Melbourne’s yields compressed by a further 20 basis points in the second quarter to an average of 5.75 per cent, representing record lows for the Australian market.

In Sydney, industrial and logistics yields also continued to compress to an average of 5.9 per cent for super prime assets—the lowest market industrial and logistics yield on record in NSW.

CBRE Senior Research Manager Kate Bailey said that the sale of high quality industrial and logistics assets in Q2 helped drive down yields and reinforced the continued demand for high value assets.

“The June quarter for NSW saw stronger institutional level industrial and logistics transactions, with two significant portfolio sales including the Simonson Industrial sale of six outer west assets for $71 million,” Ms Bailey said.

In Adelaide, super prime yield sharpened 17 basis points in Q2, with 58 basis points compression on average over the past 12 months mostly driven by demand in high quality assets, particularly in the North West.

“For the markets that saw even further tightening in Q2, we expect that yields are at, or close to, the bottom of the cycle and any further compression will be minimal,” Ms Bailey added.

According to the report, land values continued to grow with average prices for 1.6-hectare parcels up 21 per cent year-on-year, driven by exceptional growth in the Sydney market which recorded 40 per cent year-on-year growth.

NSW has in fact seen 9 per cent annual growth over the past 20 years, with North Sydney and South Sydney being the strongest performing regions recently.

In Victoria, land values were up 18 per cent year-on-year, with eight consecutive quarters of positive growth.

Queensland land values rose by 14 per cent annually, with occupiers and developers starting to land bank sites, particularly in the south and west.

Savills Q2 Quarter Time National Industrial report echoes CBRE’s findings.

According to Savills Associate Director Research in Melbourne, Monica Mondkar, further rises in industrial land prices are likely due to limited site availability and rising demand.

“We expect supply to get further constrained as an increasing amount of industrial land gets consumed at the same time being rezoned for residential and commercial purposes driven by rising population and housing demand,” she said.

Meanwhile, Matt Haddon, CBRE’s Pacific Senior Managing Director Industrial & Logistics and Retail, said that a total of 206,000 square metres of new industrial and logistics supply was released to the market in Q2.

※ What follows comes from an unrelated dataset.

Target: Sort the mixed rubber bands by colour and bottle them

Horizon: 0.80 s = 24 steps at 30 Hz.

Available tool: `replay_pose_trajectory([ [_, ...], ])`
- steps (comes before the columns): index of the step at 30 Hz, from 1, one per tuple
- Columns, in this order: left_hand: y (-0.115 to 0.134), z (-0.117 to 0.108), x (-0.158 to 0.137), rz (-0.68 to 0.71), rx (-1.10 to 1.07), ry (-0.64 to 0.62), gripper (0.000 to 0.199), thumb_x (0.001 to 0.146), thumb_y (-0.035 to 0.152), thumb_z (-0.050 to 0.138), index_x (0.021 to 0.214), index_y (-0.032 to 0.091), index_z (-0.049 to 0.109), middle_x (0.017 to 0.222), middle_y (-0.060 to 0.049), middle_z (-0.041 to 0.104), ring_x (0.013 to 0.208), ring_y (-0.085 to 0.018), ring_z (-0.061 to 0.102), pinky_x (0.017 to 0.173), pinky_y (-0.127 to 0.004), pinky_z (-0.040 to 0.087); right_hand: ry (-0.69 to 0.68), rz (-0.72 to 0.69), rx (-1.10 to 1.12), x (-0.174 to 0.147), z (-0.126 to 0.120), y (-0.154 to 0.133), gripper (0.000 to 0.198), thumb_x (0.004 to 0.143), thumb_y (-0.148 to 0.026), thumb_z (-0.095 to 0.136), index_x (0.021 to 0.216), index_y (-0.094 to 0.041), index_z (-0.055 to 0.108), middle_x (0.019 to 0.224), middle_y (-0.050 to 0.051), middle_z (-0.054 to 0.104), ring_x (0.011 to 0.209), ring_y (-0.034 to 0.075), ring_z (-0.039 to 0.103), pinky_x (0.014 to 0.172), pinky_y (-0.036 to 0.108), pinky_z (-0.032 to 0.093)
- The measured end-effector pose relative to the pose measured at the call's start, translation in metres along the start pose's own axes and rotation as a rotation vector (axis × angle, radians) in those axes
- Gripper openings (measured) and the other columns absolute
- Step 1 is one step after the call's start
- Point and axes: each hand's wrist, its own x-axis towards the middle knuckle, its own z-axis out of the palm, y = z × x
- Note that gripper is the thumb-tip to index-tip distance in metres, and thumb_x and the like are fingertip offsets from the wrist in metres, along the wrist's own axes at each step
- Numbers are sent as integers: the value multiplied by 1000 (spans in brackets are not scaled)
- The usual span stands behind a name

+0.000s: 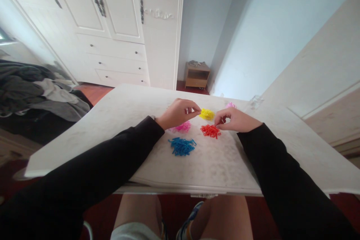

Sydney has seen the highest levels, with 37 per cent of all new supply in 2017. Over 680,000 square metres of industrial and logistics stock was added in the first half of 2017, 66 per cent more than in the same period last year.

Despite this, rent growth remains relatively strong, with super prime net face rents increasing 1.3 per cent to $131 per square metres and secondary rents growing 1.1 per cent to $110 per square metres.

“We expect this growth to continue through to the end of 2017 and start to slow in early 2018,” Mr Haddon said.

Melbourne recorded its first quarter of rental growth since Q3 2016, with super prime face rents increasing by 3.9 per cent to $83.1 per square metre.

“This has been driven by increases in Melbourne’s south east which saw growth of 5.9 per cent quarter-over-qua, with availability of well-located super prime assets tightening.”

“The Port of Melbourne and infrastructure investment is driving demand in the west precinct, with strong super prime growth of 3.4 per cent quarter-over-quarter,” Mr Haddon concluded.

The AFR reported this week that commercial property yields are also expected to tighten over the next year due to the Chinese government tightening controls on offshore investment.